• _Exercise brief_: Among the lines below, copy exactly those from the one with "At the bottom" through the one with "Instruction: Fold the", counting both ends.

Records from a data source

•••

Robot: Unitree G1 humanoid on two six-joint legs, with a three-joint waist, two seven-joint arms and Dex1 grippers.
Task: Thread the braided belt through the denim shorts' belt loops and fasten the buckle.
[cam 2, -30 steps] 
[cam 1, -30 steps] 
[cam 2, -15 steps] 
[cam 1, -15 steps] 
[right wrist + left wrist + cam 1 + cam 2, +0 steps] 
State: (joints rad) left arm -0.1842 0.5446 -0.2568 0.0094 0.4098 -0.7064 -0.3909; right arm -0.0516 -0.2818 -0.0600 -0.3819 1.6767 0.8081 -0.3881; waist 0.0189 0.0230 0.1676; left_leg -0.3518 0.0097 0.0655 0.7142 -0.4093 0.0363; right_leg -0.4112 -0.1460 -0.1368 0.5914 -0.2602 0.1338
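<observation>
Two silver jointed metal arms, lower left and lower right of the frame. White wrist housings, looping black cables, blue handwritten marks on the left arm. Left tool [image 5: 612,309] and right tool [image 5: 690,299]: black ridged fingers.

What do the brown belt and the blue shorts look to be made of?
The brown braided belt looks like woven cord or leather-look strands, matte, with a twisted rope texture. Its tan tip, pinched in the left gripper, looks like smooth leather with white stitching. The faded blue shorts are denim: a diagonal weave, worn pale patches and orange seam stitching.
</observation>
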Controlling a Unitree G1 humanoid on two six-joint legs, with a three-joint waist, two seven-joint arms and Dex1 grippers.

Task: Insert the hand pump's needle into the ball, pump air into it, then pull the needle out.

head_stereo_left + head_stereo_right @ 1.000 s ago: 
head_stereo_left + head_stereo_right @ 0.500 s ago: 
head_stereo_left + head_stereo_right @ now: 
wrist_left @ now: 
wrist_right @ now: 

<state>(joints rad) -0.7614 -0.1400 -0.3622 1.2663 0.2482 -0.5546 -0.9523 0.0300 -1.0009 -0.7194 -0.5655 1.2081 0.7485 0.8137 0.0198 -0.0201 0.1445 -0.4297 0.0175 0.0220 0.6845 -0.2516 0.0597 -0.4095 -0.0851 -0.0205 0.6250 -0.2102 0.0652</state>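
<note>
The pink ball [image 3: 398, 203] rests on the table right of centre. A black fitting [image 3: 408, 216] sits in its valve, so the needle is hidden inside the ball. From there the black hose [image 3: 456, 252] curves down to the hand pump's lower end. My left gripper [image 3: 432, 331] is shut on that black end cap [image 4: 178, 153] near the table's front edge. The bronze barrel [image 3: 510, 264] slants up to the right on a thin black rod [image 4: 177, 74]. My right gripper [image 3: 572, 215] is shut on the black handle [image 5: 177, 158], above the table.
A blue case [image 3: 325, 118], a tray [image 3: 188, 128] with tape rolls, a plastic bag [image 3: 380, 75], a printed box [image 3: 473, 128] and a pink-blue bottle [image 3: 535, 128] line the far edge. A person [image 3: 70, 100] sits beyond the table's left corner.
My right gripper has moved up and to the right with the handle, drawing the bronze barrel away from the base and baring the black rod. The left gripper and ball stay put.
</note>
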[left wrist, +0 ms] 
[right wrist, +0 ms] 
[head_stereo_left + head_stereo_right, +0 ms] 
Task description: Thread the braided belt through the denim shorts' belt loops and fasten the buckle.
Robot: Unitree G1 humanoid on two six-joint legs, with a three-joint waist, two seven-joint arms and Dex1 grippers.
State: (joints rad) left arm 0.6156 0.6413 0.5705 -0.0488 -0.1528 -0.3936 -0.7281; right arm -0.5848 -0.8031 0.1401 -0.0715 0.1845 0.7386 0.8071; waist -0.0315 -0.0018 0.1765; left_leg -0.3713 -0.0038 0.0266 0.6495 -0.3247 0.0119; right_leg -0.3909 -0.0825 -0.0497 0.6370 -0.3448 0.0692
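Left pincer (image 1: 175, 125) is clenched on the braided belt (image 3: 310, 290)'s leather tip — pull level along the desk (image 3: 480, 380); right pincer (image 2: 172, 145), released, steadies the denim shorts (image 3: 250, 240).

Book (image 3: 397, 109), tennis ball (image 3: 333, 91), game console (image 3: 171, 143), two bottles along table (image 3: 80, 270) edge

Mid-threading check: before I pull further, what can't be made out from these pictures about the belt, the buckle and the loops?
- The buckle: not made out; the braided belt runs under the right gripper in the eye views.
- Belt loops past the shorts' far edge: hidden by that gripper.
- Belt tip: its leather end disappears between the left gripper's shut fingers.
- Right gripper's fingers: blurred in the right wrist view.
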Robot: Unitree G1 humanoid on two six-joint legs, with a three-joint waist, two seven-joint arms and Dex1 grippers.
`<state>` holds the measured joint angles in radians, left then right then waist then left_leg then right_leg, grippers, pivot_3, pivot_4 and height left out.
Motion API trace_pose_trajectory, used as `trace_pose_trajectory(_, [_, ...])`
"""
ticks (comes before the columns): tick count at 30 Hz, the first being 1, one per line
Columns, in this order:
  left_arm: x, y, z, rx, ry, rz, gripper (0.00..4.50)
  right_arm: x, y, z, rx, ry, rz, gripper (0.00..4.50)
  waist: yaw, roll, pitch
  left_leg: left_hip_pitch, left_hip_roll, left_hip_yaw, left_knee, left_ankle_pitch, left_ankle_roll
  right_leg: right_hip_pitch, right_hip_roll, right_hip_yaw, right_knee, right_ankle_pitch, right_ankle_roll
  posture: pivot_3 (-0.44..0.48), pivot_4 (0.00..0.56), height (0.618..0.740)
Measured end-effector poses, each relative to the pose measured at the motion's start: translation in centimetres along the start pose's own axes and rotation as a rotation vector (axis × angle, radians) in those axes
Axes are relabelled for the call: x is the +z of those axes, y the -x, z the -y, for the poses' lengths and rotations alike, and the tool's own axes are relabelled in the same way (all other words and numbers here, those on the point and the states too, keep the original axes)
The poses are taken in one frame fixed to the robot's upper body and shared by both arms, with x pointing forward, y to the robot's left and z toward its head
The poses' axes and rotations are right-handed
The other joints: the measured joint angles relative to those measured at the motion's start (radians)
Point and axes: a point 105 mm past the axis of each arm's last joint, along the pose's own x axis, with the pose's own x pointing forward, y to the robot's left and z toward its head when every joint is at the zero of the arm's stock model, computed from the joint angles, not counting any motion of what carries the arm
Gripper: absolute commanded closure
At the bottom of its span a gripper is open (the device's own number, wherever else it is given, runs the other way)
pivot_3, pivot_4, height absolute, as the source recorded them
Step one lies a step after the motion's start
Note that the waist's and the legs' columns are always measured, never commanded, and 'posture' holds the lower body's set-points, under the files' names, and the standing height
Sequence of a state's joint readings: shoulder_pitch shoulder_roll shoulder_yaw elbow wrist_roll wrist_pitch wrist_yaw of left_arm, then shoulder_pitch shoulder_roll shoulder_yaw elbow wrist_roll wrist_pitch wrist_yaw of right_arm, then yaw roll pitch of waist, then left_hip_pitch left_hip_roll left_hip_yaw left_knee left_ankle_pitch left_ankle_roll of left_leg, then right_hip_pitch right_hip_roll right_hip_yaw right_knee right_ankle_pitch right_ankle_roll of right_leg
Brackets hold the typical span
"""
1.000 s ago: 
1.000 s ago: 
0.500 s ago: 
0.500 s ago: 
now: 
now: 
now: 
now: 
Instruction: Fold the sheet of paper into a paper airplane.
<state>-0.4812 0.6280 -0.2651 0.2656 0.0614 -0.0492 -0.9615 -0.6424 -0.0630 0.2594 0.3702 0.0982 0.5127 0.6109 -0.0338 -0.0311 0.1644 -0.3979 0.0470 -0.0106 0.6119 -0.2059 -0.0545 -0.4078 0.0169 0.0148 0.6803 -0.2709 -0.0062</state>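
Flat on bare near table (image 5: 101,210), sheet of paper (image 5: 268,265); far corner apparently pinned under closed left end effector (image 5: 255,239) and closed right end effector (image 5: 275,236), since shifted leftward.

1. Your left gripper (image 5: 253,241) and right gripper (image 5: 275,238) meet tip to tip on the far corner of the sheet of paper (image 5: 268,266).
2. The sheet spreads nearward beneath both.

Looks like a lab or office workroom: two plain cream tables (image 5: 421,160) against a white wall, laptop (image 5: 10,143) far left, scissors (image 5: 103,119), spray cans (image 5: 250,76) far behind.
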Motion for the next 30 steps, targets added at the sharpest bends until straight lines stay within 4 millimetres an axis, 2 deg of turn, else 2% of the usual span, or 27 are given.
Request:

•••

• _Reply to the task_:
At the bottom of its span a gripper is open (the device's own number, wherever else it is given, runs the other way)
pivot_3, pivot_4, height absolute, as the source recorded them
Step one lies a step after the motion's start
Note that the waist's and the legs' columns are always measured, never commanded, and 'posture' holds the lower body's set-points, under the files' names, and the standing height
Sequence of a state's joint readings: shoulder_pitch shoulder_roll shoulder_yaw elbow wrist_roll wrist_pitch wrist_yaw of left_arm, then shoulder_pitch shoulder_roll shoulder_yaw elbow wrist_roll wrist_pitch wrist_yaw of right_arm, then yaw roll pitch of waist, then left_hip_pitch left_hip_roll left_hip_yaw left_knee left_ankle_pitch left_ankle_roll of left_leg, then right_hip_pitch right_hip_roll right_hip_yaw right_knee right_ankle_pitch right_ankle_roll of right_leg
Brackets hold the typical span
"""
1.000 s ago: 
1.000 s ago: 
0.500 s ago: 
0.500 s ago: 
now: 
now: 
now: 
now: 
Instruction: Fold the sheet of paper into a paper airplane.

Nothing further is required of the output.